== Assignment ==
Please return the data word for word and leave out any picture it contains.

+++ Data block +++

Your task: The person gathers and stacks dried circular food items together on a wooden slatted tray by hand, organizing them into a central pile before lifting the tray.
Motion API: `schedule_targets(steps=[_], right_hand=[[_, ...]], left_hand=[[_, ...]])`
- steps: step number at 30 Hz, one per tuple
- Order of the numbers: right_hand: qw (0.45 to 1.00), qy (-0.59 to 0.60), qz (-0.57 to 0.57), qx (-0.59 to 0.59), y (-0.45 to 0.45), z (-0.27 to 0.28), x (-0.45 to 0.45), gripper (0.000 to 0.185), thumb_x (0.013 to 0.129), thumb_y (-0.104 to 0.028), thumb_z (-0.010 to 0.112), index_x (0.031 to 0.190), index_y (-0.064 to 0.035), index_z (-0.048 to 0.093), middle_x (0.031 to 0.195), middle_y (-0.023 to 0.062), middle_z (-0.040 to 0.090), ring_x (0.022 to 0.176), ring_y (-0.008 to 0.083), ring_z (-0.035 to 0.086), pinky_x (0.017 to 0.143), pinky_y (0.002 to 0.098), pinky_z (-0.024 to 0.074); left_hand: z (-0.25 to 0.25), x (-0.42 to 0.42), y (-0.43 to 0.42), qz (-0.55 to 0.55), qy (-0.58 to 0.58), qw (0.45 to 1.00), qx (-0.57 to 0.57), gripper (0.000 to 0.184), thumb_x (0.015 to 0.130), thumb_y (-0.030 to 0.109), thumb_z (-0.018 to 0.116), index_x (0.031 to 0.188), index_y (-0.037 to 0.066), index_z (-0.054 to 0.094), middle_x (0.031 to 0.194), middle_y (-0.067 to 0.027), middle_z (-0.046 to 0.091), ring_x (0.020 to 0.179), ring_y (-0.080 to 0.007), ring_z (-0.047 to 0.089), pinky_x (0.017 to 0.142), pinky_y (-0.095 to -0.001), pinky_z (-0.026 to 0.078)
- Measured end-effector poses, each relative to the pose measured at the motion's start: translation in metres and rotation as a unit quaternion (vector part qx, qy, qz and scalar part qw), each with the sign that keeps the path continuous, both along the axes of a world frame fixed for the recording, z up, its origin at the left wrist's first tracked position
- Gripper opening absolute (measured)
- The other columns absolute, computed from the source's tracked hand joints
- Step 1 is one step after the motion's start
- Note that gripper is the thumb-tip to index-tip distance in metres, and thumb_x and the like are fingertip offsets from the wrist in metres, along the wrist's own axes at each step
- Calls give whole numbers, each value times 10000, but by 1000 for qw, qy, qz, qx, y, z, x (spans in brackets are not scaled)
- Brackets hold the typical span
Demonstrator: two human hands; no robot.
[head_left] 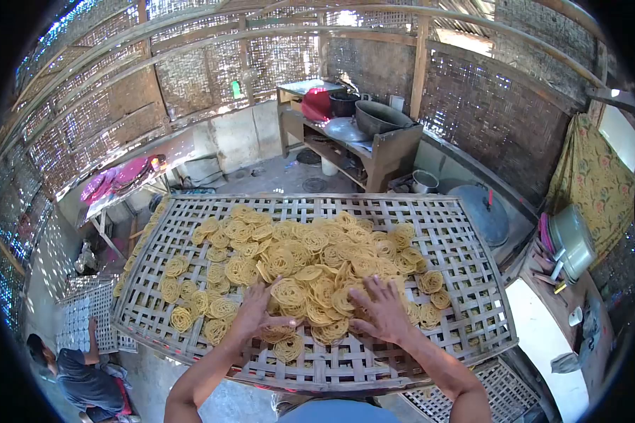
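Note:
A woven bamboo drying tray (466, 282) spreads out in front of me. Heaped on its middle are many round, yellow, lacy crackers (315, 241) that look like coiled noodles. At the near left side of the heap, my left hand (259, 310) presses against the crackers with its fingers spread. My right hand (386, 310) rests on the near right side, its fingers also apart and touching the pile. Neither hand is closed around a cracker. Some crackers lie singly toward the tray's left, and a few sit at the right of the pile.
Another person (88, 381) sits low at the left beside a lattice rack (85, 310). A wooden table (391, 158) at the back holds a large dark pan (381, 116). A lidded pot (476, 211) stands at right, near a patterned cloth (593, 183).

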State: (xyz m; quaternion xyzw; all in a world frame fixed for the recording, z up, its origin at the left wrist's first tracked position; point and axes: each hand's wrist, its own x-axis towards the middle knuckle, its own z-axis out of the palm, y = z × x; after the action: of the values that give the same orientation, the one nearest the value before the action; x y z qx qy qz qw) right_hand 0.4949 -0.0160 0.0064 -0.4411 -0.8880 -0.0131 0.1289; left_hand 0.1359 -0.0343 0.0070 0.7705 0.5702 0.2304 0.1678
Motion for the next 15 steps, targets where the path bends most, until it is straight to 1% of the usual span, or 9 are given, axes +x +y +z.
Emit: schedule_targets(steps=[3, 4, 6, 8, 10, 11, 13, 14, 15], right_hand=[[995, 94, -19, -36, -21, 37, 17, 803, 823, -558, 756, 1485, -177, 508, 1555, 223, 386, 1466, 442, 324, 1190, 591, 257], [989, 147, -30, 1, -30, 44, 27, 828, 755, -455, 847, 1448, -118, 543, 1519, 211, 441, 1430, 430, 383, 1174, 569, 295], [970, 207, -119, 51, -37, 37, 59, 758, 774, -470, 817, 1402, -113, 586, 1460, 218, 522, 1388, 416, 448, 1167, 586, 291], [942, 197, -253, 100, -38, 6, 120, 716, 784, -408, 823, 1372, -70, 592, 1457, 223, 523, 1368, 419, 460, 1155, 575, 301], [887, 112, -422, 149, -44, -18, 181, 680, 834, -360, 784, 1380, -19, 564, 1475, 228, 500, 1380, 421, 439, 1164, 553, 289], [840, 73, -507, 180, -45, -34, 213, 680, 845, -353, 772, 1391, -12, 553, 1481, 225, 493, 1389, 421, 428, 1168, 550, 282], [812, 32, -574, 104, -53, -29, 254, 621, 882, -365, 729, 1363, -7, 566, 1450, 218, 508, 1358, 416, 448, 1120, 564, 339], [810, 17, -582, 69, -54, -27, 266, 604, 897, -386, 706, 1347, -7, 572, 1429, 213, 520, 1341, 417, 459, 1091, 567, 364], [808, 2, -589, 34, -53, -25, 276, 590, 911, -407, 682, 1331, -6, 579, 1408, 208, 532, 1323, 418, 470, 1063, 569, 390]], left_hand=[[20, -11, -29, 47, -119, 992, -6, 952, 693, 449, 896, 1462, 52, 500, 1428, -262, 535, 1404, -399, 441, 1184, -471, 323], [26, -15, -46, 73, -166, 983, 3, 889, 698, 390, 908, 1429, 41, 542, 1409, -249, 562, 1389, -381, 466, 1181, -461, 328], [25, -29, -84, 198, -227, 950, 81, 756, 702, 207, 918, 1358, 5, 601, 1390, -218, 591, 1390, -363, 471, 1171, -448, 345], [12, -44, -122, 364, -180, 899, 165, 779, 722, 38, 858, 1423, -19, 523, 1472, -228, 515, 1425, -352, 425, 1181, -443, 333], [-22, -53, -154, 536, -122, 799, 243, 837, 808, -14, 740, 1539, -39, 333, 1569, -227, 381, 1410, -332, 426, 1182, -406, 340], [-32, -51, -160, 559, -209, 764, 245, 850, 825, -14, 720, 1557, -33, 289, 1582, -221, 354, 1414, -331, 416, 1181, -404, 342], [-56, -41, -171, 590, -379, 670, 242, 877, 858, -15, 681, 1594, -20, 202, 1607, -208, 300, 1423, -329, 395, 1178, -399, 346], [-89, -53, -179, 582, -343, 709, 204, 848, 898, -5, 632, 1608, -8, 169, 1565, -201, 362, 1380, -327, 433, 1156, -401, 370], [-85, -48, -175, 570, -411, 680, 207, 840, 897, -10, 627, 1607, -8, 179, 1553, -198, 379, 1364, -321, 448, 1145, -399, 379]])
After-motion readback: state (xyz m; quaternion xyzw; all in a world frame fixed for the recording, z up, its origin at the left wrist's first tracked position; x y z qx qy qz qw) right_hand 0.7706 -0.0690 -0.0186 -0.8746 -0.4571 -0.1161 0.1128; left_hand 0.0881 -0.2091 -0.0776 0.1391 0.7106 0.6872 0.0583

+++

== Expected output ==
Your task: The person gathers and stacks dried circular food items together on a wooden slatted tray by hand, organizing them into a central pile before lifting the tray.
Motion API: `schedule_targets(steps=[_], right_hand=[[_, ...]], left_hand=[[_, ...]])`
- steps: step number at 30 Hz, one per tuple
- Order of the numbers: right_hand: qw (0.45 to 1.00), qy (-0.59 to 0.60), qz (-0.57 to 0.57), qx (-0.59 to 0.59), y (-0.45 to 0.45), z (-0.27 to 0.28), x (-0.45 to 0.45), gripper (0.000 to 0.185), thumb_x (0.013 to 0.129), thumb_y (-0.104 to 0.028), thumb_z (-0.010 to 0.112), index_x (0.031 to 0.190), index_y (-0.064 to 0.035), index_z (-0.048 to 0.093), middle_x (0.031 to 0.195), middle_y (-0.023 to 0.062), middle_z (-0.040 to 0.090), ring_x (0.022 to 0.176), ring_y (-0.008 to 0.083), ring_z (-0.035 to 0.086), pinky_x (0.017 to 0.143), pinky_y (0.002 to 0.098), pinky_z (-0.024 to 0.074); left_hand: z (-0.25 to 0.25), x (-0.42 to 0.42), y (-0.43 to 0.42), qz (-0.55 to 0.55), qy (-0.58 to 0.58), qw (0.45 to 1.00), qx (-0.57 to 0.57), gripper (0.000 to 0.184), thumb_x (0.015 to 0.130), thumb_y (-0.030 to 0.109), thumb_z (-0.018 to 0.116), index_x (0.031 to 0.188), index_y (-0.037 to 0.066), index_z (-0.054 to 0.094), middle_x (0.031 to 0.194), middle_y (-0.067 to 0.027), middle_z (-0.046 to 0.091), ring_x (0.020 to 0.179), ring_y (-0.080 to 0.007), ring_z (-0.047 to 0.089), pinky_x (0.017 to 0.142), pinky_y (-0.095 to -0.001), pinky_z (-0.026 to 0.078)
- Measured end-effector poses, each relative to the pose measured at the motion's start: translation in metres and rotation as a unit quaternion (vector part qx, qy, qz and scalar part qw), each with the sign that keeps the path continuous, both along the axes of a world frame fixed for the recording, z up, its origin at the left wrist's first tracked position
- Gripper opening absolute (measured)
- The other columns absolute, computed from the source's tracked hand joints
- Step 1 is one step after the motion's start
- Note that gripper is the thumb-tip to index-tip distance in metres, and thumb_x and the like are fingertip offsets from the wrist in metres, along the wrist's own axes at each step
- Calls give whole numbers, each value times 10000, but by 1000 for qw, qy, qz, qx, y, z, x (spans in brackets are not scaled)
- Brackets hold the typical span
Demonstrator: two human hands; no robot.
[head_left] 
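Note:
A woven bamboo drying tray (466, 282) spreads out in front of me. Heaped on its middle are many round, yellow, lacy crackers (315, 241) that look like coiled noodles. At the near left side of the heap, my left hand (259, 310) presses against the crackers with its fingers spread. My right hand (386, 310) rests on the near right side, its fingers also apart and touching the pile. Neither hand is closed around a cracker. Some crackers lie singly toward the tray's left, and a few sit at the right of the pile.
Another person (88, 381) sits low at the left beside a lattice rack (85, 310). A wooden table (391, 158) at the back holds a large dark pan (381, 116). A lidded pot (476, 211) stands at right, near a patterned cloth (593, 183).
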
State: (xyz m; quaternion xyzw; all in a world frame fixed for the recording, z up, its origin at the left wrist's first tracked position; point and axes: each hand's wrist, its own x-axis towards the middle knuckle, its own z-axis out of the palm, y = z × x; after the action: of the values that give the same orientation, the one nearest the value before the action; x y z qx qy qz qw) right_hand 0.4949 -0.0160 0.0064 -0.4411 -0.8880 -0.0131 0.1289; left_hand 0.1359 -0.0343 0.0070 0.7705 0.5702 0.2304 0.1678
Motion for the next 15 steps, targets where the path bends most, until it is straight to 1% of the usual span, or 9 are given, axes +x +y +z.
Emit: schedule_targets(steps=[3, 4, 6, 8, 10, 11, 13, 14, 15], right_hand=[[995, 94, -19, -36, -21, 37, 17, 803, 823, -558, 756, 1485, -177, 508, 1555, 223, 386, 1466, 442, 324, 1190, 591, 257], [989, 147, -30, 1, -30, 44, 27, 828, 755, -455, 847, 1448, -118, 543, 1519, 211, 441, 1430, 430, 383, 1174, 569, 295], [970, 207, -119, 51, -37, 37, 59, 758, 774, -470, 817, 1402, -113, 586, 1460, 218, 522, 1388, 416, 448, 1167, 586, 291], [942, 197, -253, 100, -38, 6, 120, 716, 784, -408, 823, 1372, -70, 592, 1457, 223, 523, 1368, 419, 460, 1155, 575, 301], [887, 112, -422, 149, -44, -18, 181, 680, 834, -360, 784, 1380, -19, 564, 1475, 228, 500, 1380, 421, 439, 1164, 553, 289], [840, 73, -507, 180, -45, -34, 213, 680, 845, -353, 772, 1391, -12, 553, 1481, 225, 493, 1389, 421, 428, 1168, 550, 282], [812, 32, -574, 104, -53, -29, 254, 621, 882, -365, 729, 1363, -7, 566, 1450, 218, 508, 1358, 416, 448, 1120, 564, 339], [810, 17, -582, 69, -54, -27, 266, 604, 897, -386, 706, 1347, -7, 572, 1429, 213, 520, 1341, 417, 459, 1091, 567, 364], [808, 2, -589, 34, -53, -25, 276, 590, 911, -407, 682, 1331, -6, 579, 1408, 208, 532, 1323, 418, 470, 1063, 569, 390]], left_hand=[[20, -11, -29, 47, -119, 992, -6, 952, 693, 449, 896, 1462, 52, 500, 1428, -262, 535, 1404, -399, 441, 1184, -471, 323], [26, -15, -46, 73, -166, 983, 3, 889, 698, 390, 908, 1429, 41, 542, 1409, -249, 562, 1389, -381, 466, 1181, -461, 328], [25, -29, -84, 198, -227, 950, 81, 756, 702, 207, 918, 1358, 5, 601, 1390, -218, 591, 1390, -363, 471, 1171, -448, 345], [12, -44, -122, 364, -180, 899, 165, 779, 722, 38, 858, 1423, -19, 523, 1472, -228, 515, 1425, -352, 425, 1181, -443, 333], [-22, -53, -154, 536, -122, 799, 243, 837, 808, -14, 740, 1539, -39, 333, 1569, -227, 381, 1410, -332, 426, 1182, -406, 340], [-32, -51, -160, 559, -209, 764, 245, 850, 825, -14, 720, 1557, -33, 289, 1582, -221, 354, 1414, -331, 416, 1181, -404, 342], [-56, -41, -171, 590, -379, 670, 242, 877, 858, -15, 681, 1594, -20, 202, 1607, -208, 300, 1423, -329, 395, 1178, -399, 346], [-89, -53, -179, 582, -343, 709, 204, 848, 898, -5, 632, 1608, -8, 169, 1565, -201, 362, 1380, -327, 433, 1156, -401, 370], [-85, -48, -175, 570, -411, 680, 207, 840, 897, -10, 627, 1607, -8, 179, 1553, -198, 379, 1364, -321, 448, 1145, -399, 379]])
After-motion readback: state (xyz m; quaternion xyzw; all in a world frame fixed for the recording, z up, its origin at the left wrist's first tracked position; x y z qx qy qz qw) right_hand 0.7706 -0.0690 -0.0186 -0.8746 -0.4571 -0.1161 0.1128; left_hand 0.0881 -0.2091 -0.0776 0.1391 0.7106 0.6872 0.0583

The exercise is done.